/---

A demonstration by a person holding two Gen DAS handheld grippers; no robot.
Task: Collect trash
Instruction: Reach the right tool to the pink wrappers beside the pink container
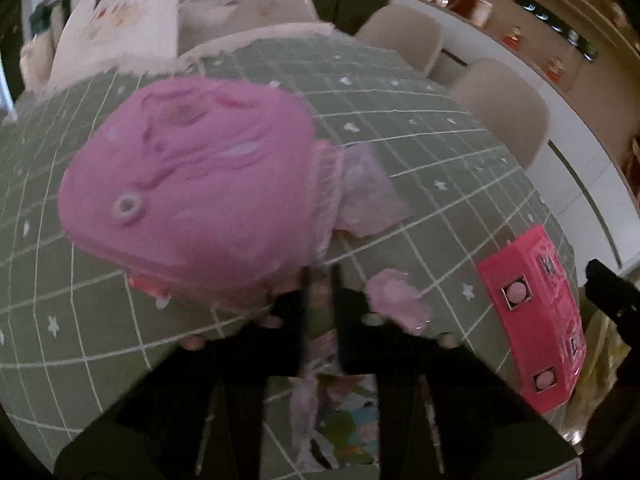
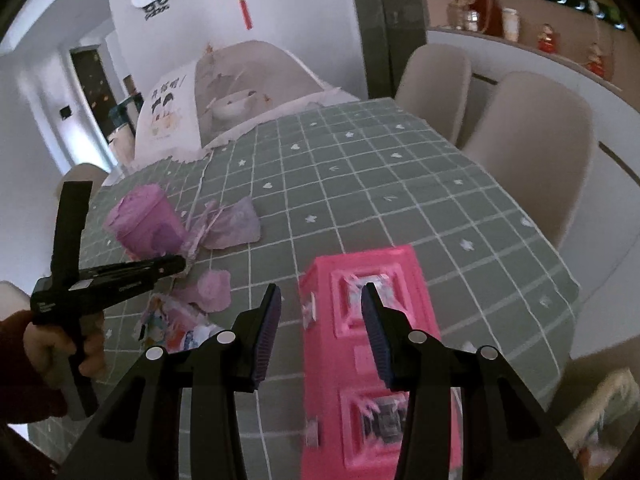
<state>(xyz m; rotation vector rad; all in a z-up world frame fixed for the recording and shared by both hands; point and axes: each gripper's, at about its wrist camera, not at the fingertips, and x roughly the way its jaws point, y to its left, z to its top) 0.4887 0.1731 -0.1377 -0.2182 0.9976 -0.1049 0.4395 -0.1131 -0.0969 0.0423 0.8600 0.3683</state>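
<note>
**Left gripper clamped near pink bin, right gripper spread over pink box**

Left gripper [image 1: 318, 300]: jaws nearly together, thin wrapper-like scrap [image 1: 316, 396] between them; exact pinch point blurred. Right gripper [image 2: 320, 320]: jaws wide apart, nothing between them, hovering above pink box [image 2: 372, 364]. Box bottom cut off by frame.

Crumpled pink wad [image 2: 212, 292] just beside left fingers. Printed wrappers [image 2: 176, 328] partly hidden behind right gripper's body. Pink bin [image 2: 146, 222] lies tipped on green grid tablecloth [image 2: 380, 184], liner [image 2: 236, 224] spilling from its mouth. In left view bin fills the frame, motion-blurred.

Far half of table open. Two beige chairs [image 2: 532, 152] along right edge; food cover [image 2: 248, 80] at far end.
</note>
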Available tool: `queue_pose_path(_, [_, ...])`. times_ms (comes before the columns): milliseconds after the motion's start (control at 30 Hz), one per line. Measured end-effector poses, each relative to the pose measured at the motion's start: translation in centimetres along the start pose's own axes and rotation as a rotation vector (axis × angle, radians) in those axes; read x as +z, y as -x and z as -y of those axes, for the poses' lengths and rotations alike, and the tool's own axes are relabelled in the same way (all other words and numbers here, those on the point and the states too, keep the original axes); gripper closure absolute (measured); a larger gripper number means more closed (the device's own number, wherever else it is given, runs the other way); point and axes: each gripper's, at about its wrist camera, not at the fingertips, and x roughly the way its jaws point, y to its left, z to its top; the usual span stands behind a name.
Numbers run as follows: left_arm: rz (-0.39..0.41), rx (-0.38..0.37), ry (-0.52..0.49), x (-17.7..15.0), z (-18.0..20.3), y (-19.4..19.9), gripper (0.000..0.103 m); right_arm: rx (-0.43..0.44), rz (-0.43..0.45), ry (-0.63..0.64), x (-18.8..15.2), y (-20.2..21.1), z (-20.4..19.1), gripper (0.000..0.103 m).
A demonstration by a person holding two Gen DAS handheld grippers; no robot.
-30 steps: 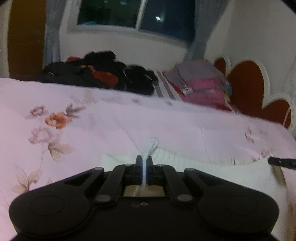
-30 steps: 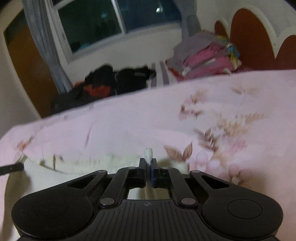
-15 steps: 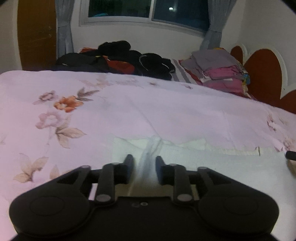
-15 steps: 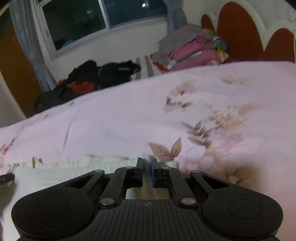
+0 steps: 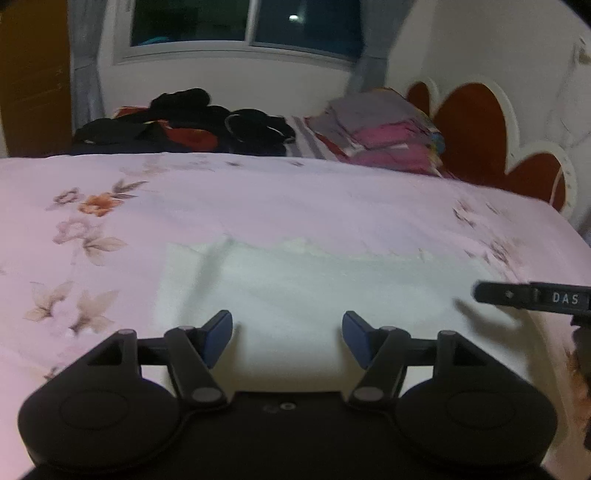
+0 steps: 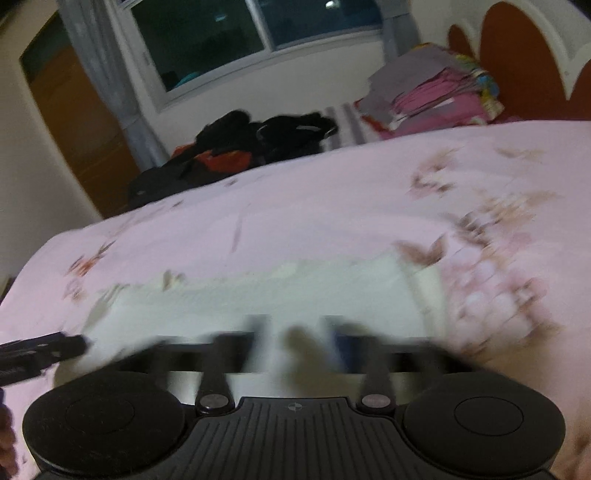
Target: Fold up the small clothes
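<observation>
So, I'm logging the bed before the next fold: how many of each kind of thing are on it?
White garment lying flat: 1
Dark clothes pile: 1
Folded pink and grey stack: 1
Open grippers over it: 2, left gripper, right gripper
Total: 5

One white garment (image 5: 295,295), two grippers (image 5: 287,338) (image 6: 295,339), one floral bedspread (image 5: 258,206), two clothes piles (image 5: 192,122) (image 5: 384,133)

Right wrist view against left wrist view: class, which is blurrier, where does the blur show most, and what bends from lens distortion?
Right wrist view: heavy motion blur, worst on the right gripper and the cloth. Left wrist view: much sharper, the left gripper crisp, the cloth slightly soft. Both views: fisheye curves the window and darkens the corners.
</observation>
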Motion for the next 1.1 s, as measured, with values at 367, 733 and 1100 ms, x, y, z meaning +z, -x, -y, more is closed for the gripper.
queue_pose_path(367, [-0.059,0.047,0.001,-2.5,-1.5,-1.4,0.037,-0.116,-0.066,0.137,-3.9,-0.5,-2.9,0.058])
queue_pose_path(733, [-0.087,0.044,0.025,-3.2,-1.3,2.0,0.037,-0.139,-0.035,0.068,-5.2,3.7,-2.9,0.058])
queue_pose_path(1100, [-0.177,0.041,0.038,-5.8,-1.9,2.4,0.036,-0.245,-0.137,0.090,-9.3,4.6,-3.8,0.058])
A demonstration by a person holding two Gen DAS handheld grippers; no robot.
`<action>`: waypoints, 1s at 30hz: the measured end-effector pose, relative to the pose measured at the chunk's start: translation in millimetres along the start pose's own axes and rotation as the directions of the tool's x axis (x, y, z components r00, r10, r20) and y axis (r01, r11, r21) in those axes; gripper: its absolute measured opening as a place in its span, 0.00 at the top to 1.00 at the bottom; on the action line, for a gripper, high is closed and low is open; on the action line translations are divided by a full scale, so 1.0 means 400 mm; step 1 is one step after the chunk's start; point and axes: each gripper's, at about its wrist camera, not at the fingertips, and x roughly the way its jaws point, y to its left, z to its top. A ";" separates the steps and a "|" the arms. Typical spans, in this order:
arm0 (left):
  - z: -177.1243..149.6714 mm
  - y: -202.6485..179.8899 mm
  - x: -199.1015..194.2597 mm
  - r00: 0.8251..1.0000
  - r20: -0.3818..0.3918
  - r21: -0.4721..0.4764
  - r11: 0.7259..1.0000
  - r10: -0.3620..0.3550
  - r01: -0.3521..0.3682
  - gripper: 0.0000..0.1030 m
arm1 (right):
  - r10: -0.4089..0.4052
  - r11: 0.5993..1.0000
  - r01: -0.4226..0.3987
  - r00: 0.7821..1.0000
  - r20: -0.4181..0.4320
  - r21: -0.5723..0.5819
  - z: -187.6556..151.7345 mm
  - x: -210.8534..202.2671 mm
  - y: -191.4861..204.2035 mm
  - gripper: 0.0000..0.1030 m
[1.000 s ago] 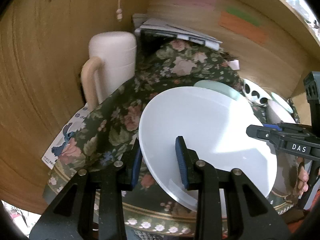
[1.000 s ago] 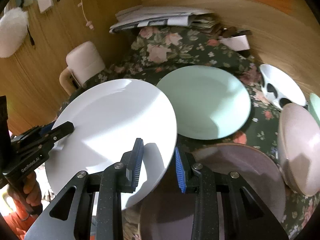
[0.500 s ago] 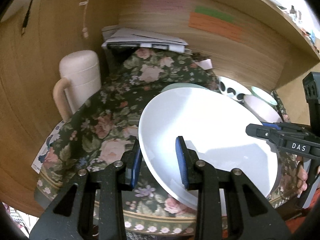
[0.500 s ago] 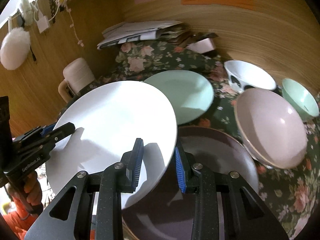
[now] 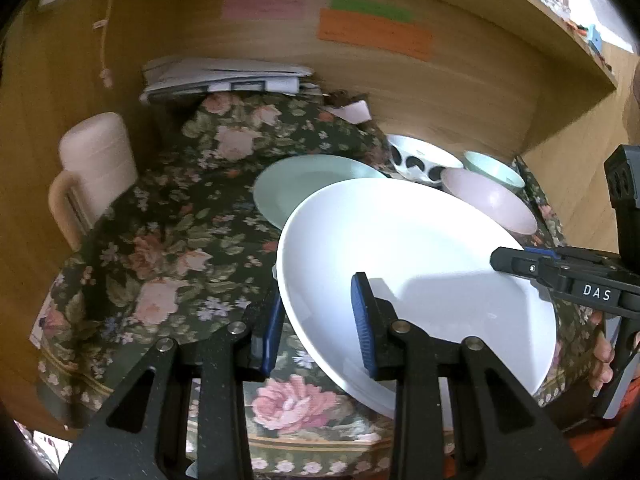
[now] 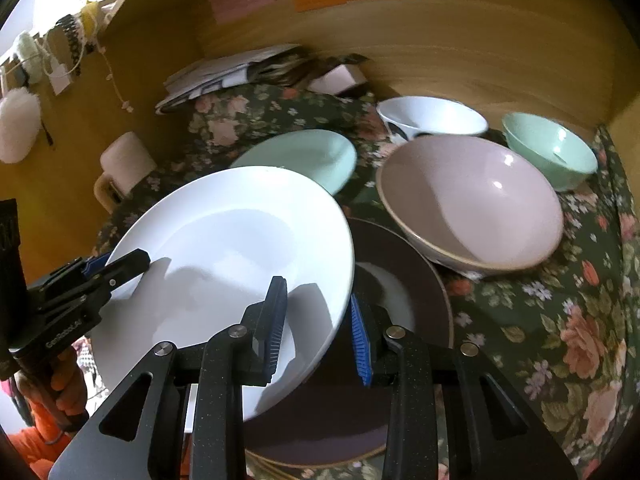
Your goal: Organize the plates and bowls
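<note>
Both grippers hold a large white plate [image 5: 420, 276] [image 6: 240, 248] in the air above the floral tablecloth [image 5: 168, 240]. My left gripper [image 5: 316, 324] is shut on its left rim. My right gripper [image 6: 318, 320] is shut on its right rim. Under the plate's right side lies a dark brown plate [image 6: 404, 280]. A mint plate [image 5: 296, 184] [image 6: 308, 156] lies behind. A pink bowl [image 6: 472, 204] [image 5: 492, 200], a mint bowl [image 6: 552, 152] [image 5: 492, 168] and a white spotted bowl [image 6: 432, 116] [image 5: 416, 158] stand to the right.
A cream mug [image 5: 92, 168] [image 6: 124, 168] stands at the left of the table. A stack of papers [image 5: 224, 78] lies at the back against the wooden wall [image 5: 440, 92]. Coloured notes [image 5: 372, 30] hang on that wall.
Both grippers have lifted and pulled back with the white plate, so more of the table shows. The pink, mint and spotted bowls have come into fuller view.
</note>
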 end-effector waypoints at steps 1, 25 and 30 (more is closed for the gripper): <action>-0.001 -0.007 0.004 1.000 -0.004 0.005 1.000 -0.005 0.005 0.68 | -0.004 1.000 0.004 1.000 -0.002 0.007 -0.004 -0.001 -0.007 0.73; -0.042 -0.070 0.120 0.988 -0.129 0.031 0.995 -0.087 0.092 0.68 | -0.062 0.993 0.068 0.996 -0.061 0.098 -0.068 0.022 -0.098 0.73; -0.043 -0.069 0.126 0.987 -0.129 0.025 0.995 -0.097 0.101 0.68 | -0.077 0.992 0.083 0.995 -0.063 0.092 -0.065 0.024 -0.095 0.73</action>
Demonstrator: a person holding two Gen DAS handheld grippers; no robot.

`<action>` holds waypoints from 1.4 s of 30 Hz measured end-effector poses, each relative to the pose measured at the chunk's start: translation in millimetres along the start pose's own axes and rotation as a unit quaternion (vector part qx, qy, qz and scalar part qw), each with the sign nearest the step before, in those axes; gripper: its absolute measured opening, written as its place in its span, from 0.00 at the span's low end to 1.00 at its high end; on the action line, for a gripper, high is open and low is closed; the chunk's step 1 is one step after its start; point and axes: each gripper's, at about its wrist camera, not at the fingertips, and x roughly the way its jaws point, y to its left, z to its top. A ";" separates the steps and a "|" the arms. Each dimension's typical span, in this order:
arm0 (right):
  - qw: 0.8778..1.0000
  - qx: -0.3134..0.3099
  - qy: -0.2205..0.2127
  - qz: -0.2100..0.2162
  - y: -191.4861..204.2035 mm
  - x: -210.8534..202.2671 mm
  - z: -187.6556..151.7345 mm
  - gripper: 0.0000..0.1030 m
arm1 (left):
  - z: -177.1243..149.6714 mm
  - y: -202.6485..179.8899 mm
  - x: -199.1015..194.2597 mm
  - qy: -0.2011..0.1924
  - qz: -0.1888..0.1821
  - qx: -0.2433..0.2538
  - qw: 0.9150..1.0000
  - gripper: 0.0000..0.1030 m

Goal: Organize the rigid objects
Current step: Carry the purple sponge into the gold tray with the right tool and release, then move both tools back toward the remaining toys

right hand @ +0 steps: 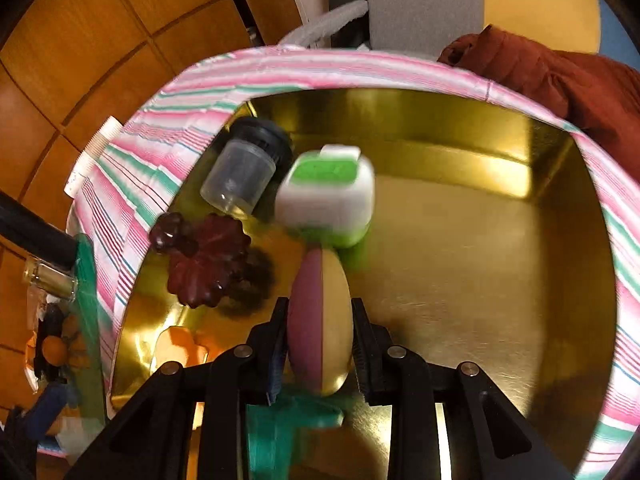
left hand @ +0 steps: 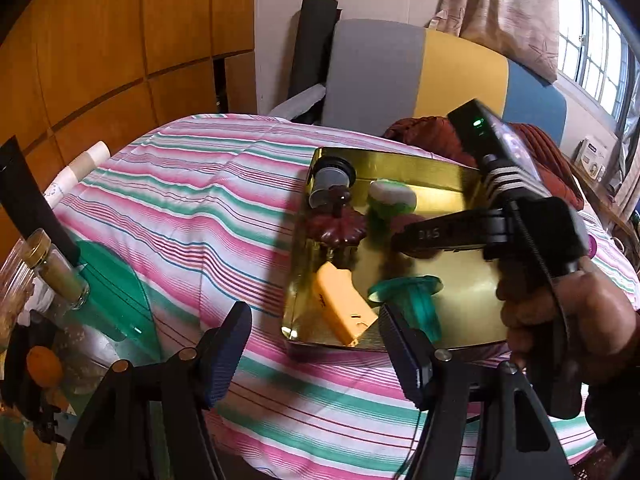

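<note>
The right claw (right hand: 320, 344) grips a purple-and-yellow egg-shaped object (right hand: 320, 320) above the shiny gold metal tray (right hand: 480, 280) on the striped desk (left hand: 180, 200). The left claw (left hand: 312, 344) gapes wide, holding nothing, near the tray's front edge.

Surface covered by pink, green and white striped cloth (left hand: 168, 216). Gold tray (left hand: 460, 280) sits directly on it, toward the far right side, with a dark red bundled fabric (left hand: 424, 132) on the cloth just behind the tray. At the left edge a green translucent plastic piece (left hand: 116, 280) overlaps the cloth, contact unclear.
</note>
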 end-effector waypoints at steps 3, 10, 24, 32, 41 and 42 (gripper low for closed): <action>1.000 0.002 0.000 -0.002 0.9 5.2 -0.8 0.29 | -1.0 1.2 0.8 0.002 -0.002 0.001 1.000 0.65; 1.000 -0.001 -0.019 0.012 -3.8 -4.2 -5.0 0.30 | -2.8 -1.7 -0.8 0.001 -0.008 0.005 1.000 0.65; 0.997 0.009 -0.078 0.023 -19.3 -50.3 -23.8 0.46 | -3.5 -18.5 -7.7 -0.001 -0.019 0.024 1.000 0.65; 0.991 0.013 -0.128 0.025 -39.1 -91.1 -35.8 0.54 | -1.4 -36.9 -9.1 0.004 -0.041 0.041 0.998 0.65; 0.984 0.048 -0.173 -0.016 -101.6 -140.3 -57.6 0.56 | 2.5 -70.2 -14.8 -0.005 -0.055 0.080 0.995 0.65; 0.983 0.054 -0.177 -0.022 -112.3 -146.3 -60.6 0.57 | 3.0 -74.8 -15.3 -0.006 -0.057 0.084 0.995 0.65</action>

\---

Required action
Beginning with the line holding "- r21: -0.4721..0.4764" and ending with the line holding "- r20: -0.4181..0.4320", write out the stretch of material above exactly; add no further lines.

Answer below
  - r21: -0.4721..0.4764
  - r11: 0.7259..1.0000
  - r10: -0.3620..0.3550
  - r01: -0.3521..0.3682
  - gripper: 0.0000..0.1030 m
arm1 (right):
  - r10: -0.4089..0.4052
  - r11: 0.5993..1.0000
  - r01: -0.4226..0.3987
  - r00: 0.7821..1.0000
  - r20: -0.4181..0.4320

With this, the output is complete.